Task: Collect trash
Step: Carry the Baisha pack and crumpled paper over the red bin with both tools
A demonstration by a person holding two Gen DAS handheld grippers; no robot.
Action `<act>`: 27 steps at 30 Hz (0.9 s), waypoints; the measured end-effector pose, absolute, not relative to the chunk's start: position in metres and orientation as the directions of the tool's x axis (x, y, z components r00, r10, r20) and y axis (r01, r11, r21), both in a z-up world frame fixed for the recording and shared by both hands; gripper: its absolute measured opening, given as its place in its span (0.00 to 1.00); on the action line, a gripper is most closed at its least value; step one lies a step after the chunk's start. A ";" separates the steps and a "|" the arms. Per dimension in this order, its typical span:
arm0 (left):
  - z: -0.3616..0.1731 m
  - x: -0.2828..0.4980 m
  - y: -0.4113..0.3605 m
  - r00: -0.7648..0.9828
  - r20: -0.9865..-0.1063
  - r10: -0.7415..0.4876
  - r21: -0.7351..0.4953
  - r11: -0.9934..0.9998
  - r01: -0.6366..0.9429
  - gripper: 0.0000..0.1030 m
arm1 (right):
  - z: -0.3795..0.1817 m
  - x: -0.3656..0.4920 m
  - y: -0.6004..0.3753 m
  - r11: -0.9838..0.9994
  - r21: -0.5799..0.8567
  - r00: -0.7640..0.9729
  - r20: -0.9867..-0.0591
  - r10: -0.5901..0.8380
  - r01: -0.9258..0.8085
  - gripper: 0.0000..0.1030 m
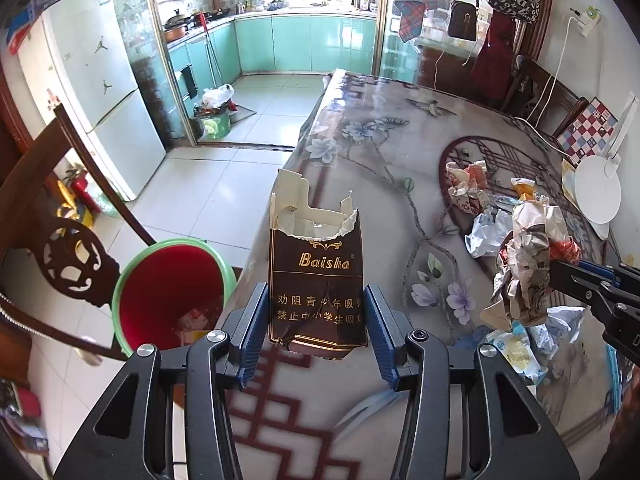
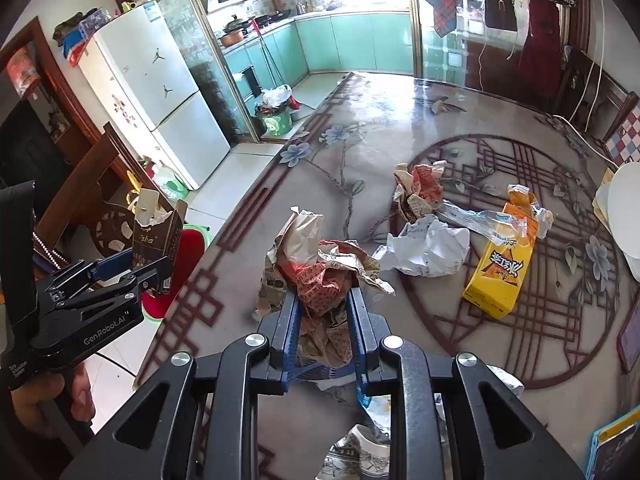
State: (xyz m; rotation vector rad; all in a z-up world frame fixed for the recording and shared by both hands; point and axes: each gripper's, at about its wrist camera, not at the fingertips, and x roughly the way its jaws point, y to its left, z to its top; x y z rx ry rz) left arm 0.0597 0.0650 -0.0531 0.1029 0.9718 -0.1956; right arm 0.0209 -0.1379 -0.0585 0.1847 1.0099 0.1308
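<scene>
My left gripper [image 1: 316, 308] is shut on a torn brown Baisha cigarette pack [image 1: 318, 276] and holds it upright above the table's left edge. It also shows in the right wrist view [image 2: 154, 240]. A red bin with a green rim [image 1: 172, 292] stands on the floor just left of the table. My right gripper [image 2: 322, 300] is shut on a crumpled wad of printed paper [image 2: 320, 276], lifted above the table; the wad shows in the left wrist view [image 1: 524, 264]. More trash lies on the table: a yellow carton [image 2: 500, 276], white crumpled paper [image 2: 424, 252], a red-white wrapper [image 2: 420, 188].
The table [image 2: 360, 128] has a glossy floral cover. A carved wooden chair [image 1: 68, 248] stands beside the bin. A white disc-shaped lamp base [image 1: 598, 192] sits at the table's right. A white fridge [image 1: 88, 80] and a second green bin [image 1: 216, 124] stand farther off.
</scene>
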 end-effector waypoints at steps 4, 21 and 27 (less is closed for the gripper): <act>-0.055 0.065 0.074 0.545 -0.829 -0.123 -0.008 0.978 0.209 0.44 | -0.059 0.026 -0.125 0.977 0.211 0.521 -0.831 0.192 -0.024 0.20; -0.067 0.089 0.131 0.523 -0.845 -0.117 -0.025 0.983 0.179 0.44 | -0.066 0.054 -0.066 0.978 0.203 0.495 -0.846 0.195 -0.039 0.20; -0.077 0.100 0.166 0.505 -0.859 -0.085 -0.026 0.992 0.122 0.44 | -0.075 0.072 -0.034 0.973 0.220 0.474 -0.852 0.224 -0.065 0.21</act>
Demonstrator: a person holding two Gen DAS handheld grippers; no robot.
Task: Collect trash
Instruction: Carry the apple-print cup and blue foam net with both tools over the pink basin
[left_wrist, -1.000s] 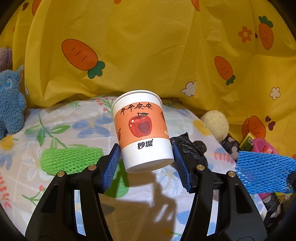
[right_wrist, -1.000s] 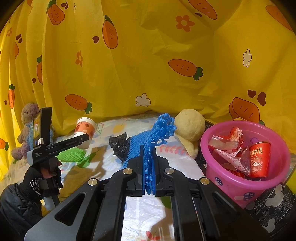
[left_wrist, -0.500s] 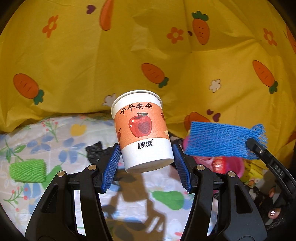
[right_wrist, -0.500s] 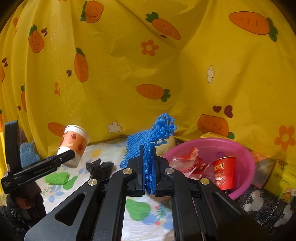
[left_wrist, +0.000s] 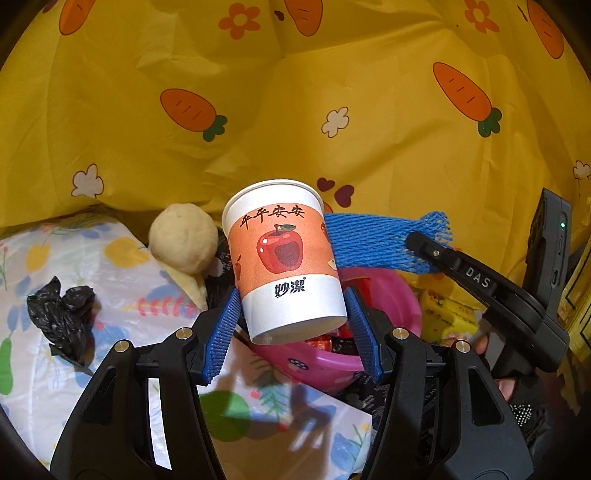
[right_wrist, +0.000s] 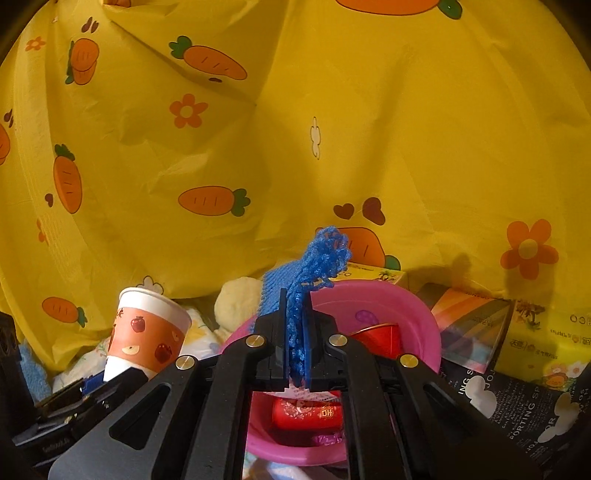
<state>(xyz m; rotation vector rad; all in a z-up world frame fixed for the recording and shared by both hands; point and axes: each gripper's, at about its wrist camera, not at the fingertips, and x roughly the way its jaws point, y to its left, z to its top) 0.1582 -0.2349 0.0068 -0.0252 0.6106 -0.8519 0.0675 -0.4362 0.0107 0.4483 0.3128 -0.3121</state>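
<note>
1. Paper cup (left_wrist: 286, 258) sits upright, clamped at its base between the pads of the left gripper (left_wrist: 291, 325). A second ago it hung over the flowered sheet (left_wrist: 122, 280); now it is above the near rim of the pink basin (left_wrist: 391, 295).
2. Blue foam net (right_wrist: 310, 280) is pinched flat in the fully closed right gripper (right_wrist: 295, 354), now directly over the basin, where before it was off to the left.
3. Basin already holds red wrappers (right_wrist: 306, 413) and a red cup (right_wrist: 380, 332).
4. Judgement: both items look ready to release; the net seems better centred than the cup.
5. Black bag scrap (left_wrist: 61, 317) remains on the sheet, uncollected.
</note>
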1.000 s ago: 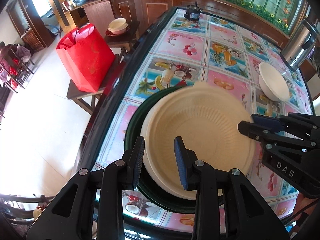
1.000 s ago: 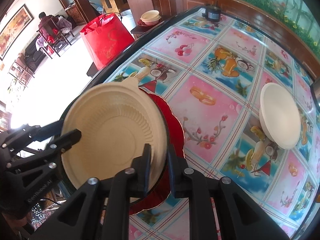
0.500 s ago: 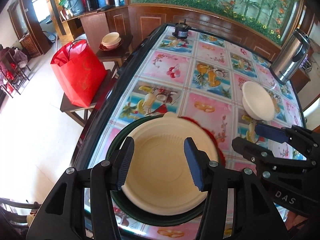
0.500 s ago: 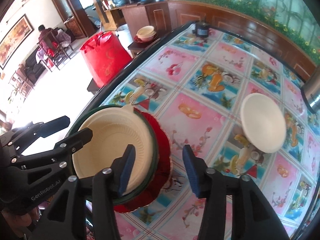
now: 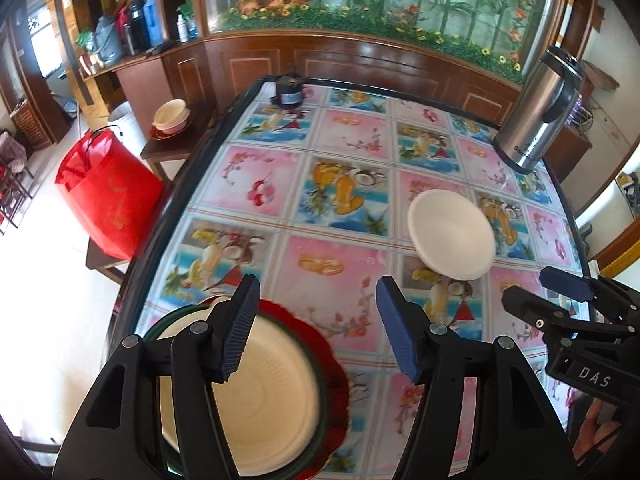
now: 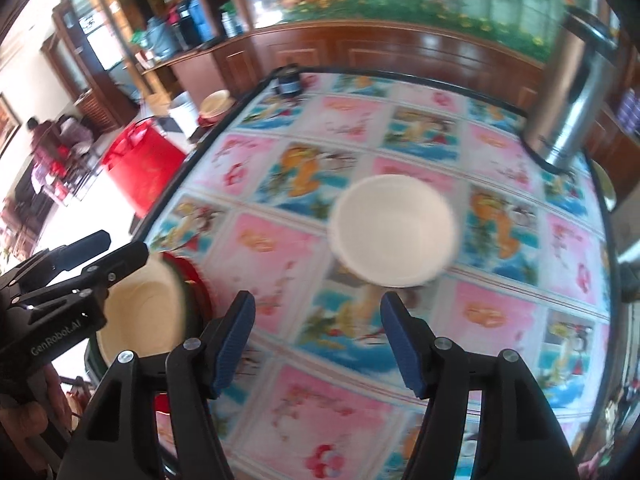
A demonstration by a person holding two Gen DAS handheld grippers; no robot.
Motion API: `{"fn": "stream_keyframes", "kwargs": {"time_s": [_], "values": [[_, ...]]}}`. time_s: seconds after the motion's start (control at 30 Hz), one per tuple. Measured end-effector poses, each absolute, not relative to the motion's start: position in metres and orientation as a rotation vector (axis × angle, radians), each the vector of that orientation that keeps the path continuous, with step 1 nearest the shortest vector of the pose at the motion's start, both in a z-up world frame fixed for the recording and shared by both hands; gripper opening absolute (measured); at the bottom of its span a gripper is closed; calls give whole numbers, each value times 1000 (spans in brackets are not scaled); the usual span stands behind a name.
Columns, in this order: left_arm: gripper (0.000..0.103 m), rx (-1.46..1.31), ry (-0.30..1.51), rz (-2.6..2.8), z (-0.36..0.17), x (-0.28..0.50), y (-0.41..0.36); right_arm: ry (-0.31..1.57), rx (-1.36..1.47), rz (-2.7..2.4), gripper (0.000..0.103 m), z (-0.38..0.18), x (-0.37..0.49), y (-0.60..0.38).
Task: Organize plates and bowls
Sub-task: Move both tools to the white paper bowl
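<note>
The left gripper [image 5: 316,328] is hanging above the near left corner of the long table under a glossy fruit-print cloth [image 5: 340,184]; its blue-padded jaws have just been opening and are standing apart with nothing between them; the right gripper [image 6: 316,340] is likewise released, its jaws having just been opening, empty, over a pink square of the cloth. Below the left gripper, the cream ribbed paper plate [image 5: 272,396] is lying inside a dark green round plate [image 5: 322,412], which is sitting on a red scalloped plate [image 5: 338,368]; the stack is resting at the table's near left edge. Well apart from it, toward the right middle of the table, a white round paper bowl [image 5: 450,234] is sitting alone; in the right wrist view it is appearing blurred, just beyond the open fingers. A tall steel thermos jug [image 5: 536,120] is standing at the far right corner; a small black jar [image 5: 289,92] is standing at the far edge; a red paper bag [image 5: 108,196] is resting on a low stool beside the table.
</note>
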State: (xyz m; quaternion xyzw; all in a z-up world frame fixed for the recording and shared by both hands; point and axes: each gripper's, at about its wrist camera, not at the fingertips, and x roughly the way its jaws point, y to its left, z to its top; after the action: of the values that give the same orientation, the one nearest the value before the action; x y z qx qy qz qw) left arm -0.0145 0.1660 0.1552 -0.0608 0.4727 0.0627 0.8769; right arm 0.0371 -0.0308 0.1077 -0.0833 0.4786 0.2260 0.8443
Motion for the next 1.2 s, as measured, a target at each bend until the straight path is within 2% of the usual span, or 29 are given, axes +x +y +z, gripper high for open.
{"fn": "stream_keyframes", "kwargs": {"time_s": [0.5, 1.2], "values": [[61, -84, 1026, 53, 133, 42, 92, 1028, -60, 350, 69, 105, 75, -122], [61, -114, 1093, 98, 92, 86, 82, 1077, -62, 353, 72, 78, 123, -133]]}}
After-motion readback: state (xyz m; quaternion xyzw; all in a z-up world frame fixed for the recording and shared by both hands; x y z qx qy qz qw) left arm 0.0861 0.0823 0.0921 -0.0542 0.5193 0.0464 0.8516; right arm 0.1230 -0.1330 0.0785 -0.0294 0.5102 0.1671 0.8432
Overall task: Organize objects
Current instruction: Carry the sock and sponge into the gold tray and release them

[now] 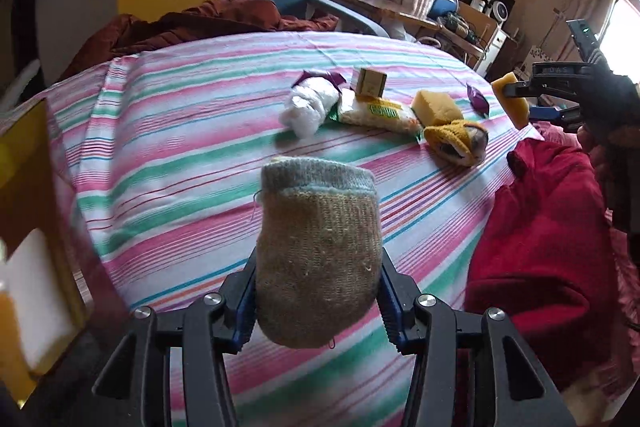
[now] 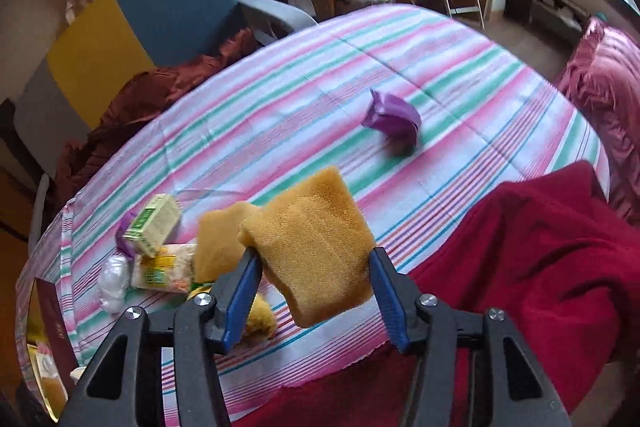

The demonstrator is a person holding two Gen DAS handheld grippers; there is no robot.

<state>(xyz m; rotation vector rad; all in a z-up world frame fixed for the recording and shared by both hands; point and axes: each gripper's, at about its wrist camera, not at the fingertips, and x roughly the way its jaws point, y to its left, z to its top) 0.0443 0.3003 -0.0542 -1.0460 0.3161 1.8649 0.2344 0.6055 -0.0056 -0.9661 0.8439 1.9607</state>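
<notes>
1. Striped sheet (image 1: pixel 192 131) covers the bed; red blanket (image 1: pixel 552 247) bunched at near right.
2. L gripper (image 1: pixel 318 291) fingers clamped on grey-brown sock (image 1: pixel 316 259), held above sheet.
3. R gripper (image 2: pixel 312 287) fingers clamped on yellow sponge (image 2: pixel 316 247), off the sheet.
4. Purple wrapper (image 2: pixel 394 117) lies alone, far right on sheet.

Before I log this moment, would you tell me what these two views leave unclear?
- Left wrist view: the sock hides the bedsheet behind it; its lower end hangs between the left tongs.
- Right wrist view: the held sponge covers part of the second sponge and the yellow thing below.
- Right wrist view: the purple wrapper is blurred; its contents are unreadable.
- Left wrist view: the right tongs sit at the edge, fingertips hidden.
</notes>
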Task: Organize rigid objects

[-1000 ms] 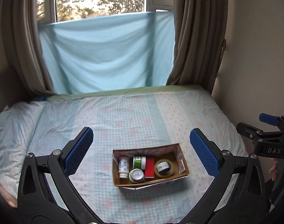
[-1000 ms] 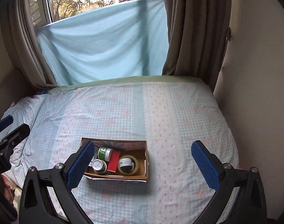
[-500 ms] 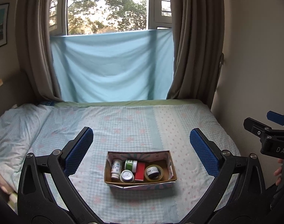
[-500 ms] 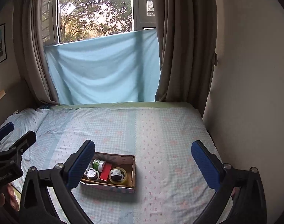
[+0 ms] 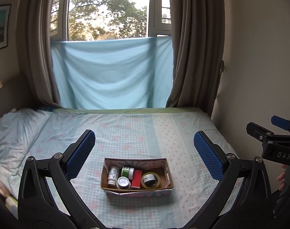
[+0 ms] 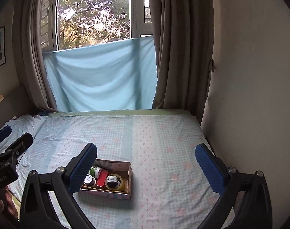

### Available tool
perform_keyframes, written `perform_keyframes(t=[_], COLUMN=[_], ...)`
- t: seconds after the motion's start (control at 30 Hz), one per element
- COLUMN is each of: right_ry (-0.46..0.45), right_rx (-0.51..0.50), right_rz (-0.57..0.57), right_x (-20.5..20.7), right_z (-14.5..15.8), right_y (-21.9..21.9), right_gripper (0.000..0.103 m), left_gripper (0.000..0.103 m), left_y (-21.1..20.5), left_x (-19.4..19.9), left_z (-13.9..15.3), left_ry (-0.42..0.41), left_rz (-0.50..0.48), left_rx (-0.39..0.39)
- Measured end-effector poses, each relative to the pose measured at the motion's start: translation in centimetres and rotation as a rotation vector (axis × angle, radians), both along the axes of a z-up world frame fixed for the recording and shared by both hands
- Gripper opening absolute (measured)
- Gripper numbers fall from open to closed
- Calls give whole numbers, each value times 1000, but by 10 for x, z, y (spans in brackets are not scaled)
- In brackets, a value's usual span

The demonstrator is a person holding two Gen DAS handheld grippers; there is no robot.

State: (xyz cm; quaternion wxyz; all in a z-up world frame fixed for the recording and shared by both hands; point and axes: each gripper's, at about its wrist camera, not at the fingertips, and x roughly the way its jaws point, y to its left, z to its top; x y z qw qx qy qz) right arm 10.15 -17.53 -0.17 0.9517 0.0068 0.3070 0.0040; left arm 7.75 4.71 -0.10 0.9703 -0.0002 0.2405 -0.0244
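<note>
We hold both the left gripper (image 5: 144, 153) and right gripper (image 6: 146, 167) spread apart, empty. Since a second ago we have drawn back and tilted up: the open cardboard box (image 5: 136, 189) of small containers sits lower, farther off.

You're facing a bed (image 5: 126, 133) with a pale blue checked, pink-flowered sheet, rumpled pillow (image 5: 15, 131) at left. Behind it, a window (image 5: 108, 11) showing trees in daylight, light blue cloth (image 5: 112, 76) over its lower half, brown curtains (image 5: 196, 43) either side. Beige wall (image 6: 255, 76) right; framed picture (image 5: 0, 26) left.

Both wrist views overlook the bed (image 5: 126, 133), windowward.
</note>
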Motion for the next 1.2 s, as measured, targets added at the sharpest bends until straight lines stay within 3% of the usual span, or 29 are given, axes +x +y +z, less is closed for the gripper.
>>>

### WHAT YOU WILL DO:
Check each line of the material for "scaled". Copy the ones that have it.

### REPLY:
Motion API: `{"fn": "stream_keyframes", "kwargs": {"time_s": [_], "values": [[_, ...]]}}`. time_s: seconds after the motion's start (control at 30 Hz), one per tuple. Measured end-effector poses, each absolute, not relative to the motion's start: position in metres and orientation as a rotation vector (axis × angle, radians), each the vector of that orientation that keeps the path continuous, with step 1 nearest the shortest vector of the pose at the motion's start, both in a z-up world frame fixed for the recording and shared by both hands; gripper opening absolute (measured); at the bottom of its span a gripper is closed; calls give whole numbers, each value times 1000 (spans in brackets are not scaled); the usual span stands behind a name.
- Calls give whole numbers, each value times 1000, but by 10 for x, z, y (spans in brackets are not scaled)

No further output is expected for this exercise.